Output the data in full. Keep every word exact and exclude the pictures.

————

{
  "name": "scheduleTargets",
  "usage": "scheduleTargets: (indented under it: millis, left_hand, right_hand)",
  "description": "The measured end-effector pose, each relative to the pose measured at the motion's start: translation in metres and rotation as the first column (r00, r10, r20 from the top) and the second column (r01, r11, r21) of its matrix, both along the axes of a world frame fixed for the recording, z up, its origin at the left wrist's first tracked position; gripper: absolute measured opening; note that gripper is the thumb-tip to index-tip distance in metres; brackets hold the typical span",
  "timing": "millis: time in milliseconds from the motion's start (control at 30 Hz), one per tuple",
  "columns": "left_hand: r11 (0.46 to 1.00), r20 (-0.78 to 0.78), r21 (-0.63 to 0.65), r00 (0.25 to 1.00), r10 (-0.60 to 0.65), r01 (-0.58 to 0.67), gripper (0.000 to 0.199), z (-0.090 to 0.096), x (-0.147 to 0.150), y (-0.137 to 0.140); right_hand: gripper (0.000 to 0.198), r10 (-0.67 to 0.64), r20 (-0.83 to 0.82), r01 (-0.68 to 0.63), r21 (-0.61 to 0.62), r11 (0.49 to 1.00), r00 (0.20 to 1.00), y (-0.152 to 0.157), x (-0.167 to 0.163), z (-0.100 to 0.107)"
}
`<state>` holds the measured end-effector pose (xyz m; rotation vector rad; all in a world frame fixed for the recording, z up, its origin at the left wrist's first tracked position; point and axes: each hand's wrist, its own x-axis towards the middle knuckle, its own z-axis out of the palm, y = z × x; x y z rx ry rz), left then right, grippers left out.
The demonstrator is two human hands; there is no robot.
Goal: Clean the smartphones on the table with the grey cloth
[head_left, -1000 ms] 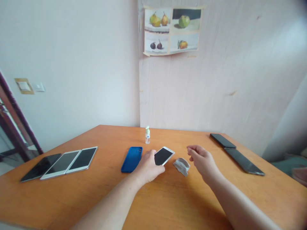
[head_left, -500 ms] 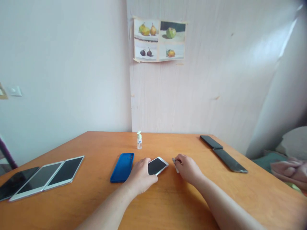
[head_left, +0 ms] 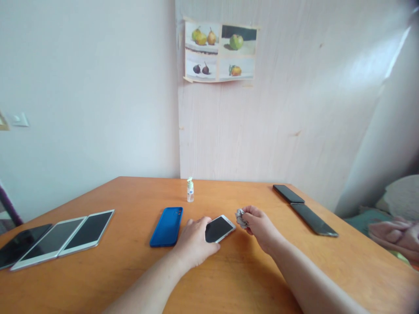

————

▶ Task solution
{
  "name": "scheduleTargets",
  "usage": "scheduleTargets: (indented under it: millis, left_hand, right_hand)",
  "description": "The measured end-effector pose, each relative to the pose measured at the motion's start: translation in metres and rotation as the first column (r00, r10, r20 from the top) and the second column (r01, r11, r21) of its matrix, both along the axes of a world frame fixed for the recording, z up, its origin at the left wrist's first tracked position; gripper: absolute measured opening; note that gripper is the thumb-tip to index-tip distance in metres; brackets hold the typical span",
  "timing": "millis: time in milliseconds from the motion's start (control at 30 Hz), one per tuple",
  "columns": "left_hand: r11 (0.46 to 1.00), r20 (-0.78 to 0.78), r21 (-0.63 to 0.65), r00 (0.25 to 1.00), r10 (-0.60 to 0.65), r01 (-0.58 to 0.67), gripper (0.000 to 0.199), z (-0.090 to 0.096), x (-0.147 to 0.150), y (-0.137 to 0.140); right_hand: gripper (0.000 to 0.198), r10 (-0.67 to 0.64), r20 (-0.83 to 0.82), r01 (-0.68 to 0.63), r21 (-0.61 to 0.62), r11 (0.49 to 1.00), r00 (0.20 to 1.00), y (-0.152 to 0.157), x (-0.167 to 0.163), z (-0.100 to 0.107)"
}
`<state>` holds the measured end-effector pose (xyz m; rotation vector rad; all in a world frame fixed for the recording, z up, its origin at the left wrist's first tracked position; point and axes: each hand's wrist, its own x-axis towards the middle knuckle, its own z-axis out of the palm, y = z × x; x y z rx ry rz), left then right, grippers left out.
The demonstrator is two human hands; there is no robot.
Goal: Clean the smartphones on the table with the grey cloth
[head_left, -1000 ms] 
[head_left, -500 ms] 
[head_left, +0 ms] 

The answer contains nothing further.